Poi c’è Cersei, e qui Martin fa davvero il miracolo, quello che non era riuscito a fare in tutti i capitoli a lei dedicati in A Feast for Crows. Ora, all’improvviso, provo qualcosa per la regina reggente dei Sette Regni che non sia il fastidio. Non che succeda chissà cosa, semplicemente, per espiare i suoi peccati, l’Alto Septon la costringe a fare una sorta di via crucis tra le strade di Approdo del Re, mentre il popolino le grida le peggio cose. Durante il tragitto, Cersei cade tre volte… Ma aspettate un momento, chi era quel tizio barbuto che ha fatto una cosa simile in un altro romanzo fantasy famosissimo…? Oh Gesù, è Gesù: terza, settima e nona stazione della via crucis. Il percorso di Cersei è un rimando alla via crucis. Anzi, è un altro simbolismo grande come un capodoglio!

Martin, santo cielo, che cosa hai in mente di farne di quella donna?

Per il resto, giudico Quentyn Martell un’occasione sprecata, Bran un incontro troppo breve, Arya un altro passo verso l’abisso, Aero un grosso chissenefrega, Jaime una storia che promette bene… nel prossimo libro e Asha un bel personaggio poco sviluppato e penalizzato da una storia che non va da nessuna parte.

In conclusione

Non ho mica capito perché questo libro è accusato di essere una delusione. È un buon romanzo di raccordo tra la Guerra dei Tre Re e quello che accadrà una volta che l’inverno si sarà scatenato con tutta la sua ferocia. In una scala dove A Clash of Kings è il mio preferito e A Feast for Crows quello che vorrei dimenticare di aver letto, questo A Dance with Dragons si colloca nel centro esatto.

Forse non è piaciuto perché le vicende del Trono di Spade sono ancora una volta messe in secondo piano, ma a me questa storia che “chi siederà sul trono di spade?” sia la domanda da un milione di dragoni d’oro a cui la saga deve assolutissimamente rispondere non convince proprio. Le Cronache del Ghiaccio e del Fuoco è una storia a molti livelli che parla di potere e sopravvivenza, non di quale paio di regali chiappe toccano il regale scranno. I personaggi ormai agiscono più sulla base della loro personalità, si adattano agli eventi che li circondano, anziché a un canovaccio prestabilito. Sì, può sembrare che ci sia un allungamento del brodo (ok, in alcuni punti è un dato di fatto, sono d’accordo coi detrattori), ma per me è solo apparente. Pensateci bene: quanti eventi che hanno causato migliaia di morti nei libri precedenti sono stati causati da un’azione che sembrava di scarsa importanza?

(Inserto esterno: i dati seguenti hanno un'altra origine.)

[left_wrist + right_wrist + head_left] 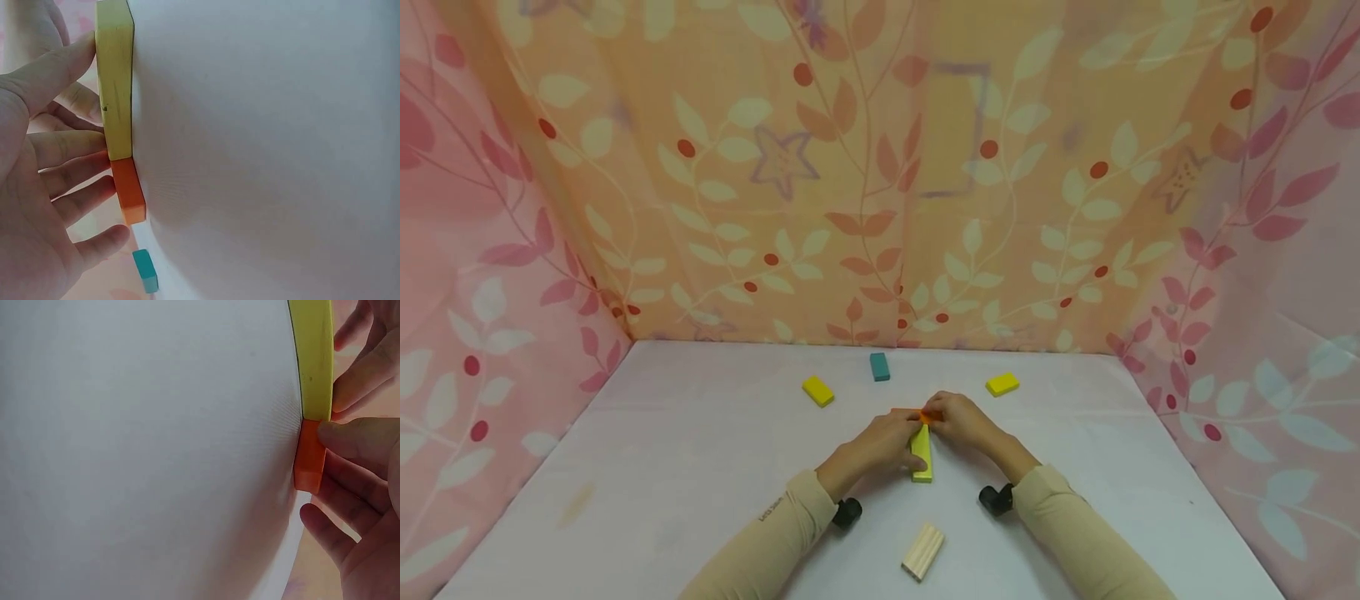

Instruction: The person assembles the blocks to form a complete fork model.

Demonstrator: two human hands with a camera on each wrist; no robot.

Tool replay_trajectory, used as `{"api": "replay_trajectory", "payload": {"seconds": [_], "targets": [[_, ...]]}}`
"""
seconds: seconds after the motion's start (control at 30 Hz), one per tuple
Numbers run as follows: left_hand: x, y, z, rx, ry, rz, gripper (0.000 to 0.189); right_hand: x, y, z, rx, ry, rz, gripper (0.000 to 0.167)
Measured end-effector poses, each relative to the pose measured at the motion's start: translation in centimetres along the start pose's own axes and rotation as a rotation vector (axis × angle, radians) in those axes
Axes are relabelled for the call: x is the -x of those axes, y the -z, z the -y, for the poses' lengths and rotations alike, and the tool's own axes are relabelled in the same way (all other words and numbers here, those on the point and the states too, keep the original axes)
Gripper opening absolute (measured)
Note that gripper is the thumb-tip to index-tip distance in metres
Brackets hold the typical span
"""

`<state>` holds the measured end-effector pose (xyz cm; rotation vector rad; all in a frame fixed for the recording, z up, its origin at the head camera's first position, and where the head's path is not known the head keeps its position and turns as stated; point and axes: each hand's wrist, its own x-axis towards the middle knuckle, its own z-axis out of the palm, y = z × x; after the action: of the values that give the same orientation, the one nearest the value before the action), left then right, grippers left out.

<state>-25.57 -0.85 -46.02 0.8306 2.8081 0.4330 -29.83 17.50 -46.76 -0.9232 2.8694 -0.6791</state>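
Note:
A long yellow-green block (922, 457) lies on the table, pointing away from me. At its far end sits an orange block (309, 456), meeting it end to side; the hands partly cover it in the head view. My left hand (891, 440) lies along the left of the yellow-green block. Its thumb touches that block near the close end, and its rather straight fingers touch the blocks around the joint. From the right, my right hand (961, 417) pinches the orange block, with the thumb near the joint and the fingers partly hidden behind it.
Beyond the hands lie a teal block (880, 367), one yellow block (818, 391) to the left and another yellow block (1002, 384) to the right. A ridged bare-wood piece (922, 552) lies close to me. Patterned cloth walls (865, 208) surround the white tabletop (700, 433).

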Motion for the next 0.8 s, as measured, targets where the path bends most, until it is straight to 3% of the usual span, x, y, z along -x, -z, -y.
{"api": "replay_trajectory", "payload": {"seconds": [0.33, 0.8], "targets": [[-0.2, -0.4, 0.0, 0.007, 0.01, 0.009, 0.072, 0.9, -0.1, 0.2, -0.026, -0.057, -0.016, 0.022], [-0.3, -0.5, 0.2, -0.009, 0.038, -0.001, 0.072, 3.1, 0.4, 0.4, 0.001, -0.016, -0.04, 0.019]]}}
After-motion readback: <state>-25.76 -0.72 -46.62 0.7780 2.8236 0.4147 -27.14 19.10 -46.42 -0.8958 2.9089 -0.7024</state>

Per me leggere questo libro è stata una bella esperienza. Certo, avrei preferito un colpo di scena a ogni pagina e una montagna di cadaveri sanguinolenti sparpagliati da tutte le parti, ma l’impressione generale è stata positiva. Per fare un paragone, quando ho letto A Feast for Crows mi sono sentito come se mi avessero invitato a una festa dove non conosco nessuno. A Dance with Dragons, invece, è più simile a un’uscita con dei vecchi amici che non si vedevano da tempo. Ecco, la sensazione è stata questa.

Lo scioccante epilogo, almeno per quanto riguarda un personaggio POV, e le carte intavola completamente mischiate da un altro personaggio introdotto in questo libro, hanno lasciato molte pote aperte, e in quanto fan (dell’ultima ora) della serie, spero che Martin abbia superato i suoi problemi di gestione della serie e che la Fatina del Fantasy sia più clemente con lui di quanto non lo è stata con Robert Jordan.

Detto questo, come ci ha sempre ricordato fin dall’inizio Eddard Stark, prepariamoci, perché l’inverno è arrivato.